21 En God schiep de grote walvissen, en alle levende wremelende ziel, welke de wateren overvloediglijk voortbrachten, naar haar aard; en alle gevleugeld gevogelte naar zijn aard. En God zag, dat het goed was.

22 En God zegende ze, zeggende: Zijt vruchtbaar, en vermenigvuldigt, en vervult de wateren in de zeeen; en het gevogelte vermenigvuldige op de aarde!

23 Toen was het avond geweest, en het was morgen geweest, de vijfde dag.

24 En God zeide: De aarde brenge levende zielen voort, naar haar aard, vee, en kruipend, en wild gedierte der aarde, naar zijn aard! En het was alzo.

25 En God maakte het wild gedierte der aarde naar zijn aard, en het vee naar zijn aard, en al het kruipend gedierte des aardbodems naar zijn aard. En God zag, dat het goed was.

26 En God zeide: Laat Ons mensen maken, naar Ons beeld, naar Onze gelijkenis; en dat zij heerschappij hebben over de vissen der zee, en over het gevogelte des hemels, en over het vee, en over de gehele aarde, en over al het kruipend gedierte, dat op de aarde kruipt.

27 En God schiep den mens naar Zijn beeld; naar het beeld van God schiep Hij hem; man en vrouw schiep Hij ze.

28 En God zegende hen, en God zeide tot hen: Weest vruchtbaar, en vermenigvuldigt, en vervult de aarde, en onderwerpt haar, en hebt heerschappij over de vissen der zee, en over het gevogelte des hemels, en over al het gedierte, dat op de aarde kruipt!

29 En God zeide: Ziet, Ik heb ulieden al het zaadzaaiende kruid gegeven, dat op de ganse aarde is, en alle geboomte, in hetwelk zaadzaaiende boomvrucht is; het zij u tot spijze!

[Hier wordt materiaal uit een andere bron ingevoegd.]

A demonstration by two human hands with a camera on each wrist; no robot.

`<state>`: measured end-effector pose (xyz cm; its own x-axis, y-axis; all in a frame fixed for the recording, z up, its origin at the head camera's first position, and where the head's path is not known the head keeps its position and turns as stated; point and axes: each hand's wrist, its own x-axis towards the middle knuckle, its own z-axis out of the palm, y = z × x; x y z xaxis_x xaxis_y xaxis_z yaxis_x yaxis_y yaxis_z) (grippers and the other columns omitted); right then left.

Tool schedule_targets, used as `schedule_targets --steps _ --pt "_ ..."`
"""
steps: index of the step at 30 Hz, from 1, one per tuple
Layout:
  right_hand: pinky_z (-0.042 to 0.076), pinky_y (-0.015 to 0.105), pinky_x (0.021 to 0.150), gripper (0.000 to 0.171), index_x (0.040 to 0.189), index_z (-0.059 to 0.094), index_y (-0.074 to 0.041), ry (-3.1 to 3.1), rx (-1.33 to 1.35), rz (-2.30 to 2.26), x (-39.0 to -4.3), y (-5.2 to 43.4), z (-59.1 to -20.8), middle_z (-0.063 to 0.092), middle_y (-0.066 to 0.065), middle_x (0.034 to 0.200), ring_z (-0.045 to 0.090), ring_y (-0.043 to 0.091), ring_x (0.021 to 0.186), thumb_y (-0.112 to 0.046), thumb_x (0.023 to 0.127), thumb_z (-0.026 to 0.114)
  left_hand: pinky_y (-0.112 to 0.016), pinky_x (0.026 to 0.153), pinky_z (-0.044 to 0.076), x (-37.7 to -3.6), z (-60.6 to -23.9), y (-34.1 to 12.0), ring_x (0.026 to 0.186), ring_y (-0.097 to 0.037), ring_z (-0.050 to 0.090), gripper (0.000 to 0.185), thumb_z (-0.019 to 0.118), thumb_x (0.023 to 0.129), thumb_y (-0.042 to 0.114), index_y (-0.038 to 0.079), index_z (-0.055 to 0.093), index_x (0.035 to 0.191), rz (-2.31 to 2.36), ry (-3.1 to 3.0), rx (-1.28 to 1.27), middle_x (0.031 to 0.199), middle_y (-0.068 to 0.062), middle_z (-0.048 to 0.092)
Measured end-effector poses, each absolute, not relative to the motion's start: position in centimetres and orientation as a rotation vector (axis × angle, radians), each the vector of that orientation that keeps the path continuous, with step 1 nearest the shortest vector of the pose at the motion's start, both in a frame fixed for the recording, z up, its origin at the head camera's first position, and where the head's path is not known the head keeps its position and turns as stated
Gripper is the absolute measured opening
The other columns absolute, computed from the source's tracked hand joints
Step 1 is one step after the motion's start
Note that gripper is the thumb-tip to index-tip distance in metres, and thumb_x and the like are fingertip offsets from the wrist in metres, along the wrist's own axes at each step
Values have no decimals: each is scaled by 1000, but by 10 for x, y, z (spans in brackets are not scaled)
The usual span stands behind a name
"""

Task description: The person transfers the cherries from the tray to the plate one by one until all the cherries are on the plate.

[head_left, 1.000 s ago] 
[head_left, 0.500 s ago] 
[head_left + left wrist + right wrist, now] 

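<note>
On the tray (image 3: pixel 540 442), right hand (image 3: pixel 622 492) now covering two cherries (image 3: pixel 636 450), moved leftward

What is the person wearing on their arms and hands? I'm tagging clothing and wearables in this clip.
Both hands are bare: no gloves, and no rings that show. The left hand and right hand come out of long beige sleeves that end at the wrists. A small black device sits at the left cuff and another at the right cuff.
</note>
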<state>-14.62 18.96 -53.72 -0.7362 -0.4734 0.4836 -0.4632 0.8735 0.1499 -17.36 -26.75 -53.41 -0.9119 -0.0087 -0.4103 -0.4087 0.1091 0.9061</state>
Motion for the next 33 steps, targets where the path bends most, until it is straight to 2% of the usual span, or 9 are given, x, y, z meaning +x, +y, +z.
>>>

30 Maar aan al het gedierte der aarde, en aan al het gevogelte des hemels, en aan al het kruipende gedierte op de aarde, waarin een levende ziel is, heb Ik al het groene kruid tot spijze gegeven. En het was alzo.

31 En God zag al wat Hij gemaakt had, en ziet, het was zeer goed. Toen was het avond geweest, en het was morgen geweest, de zesde dag.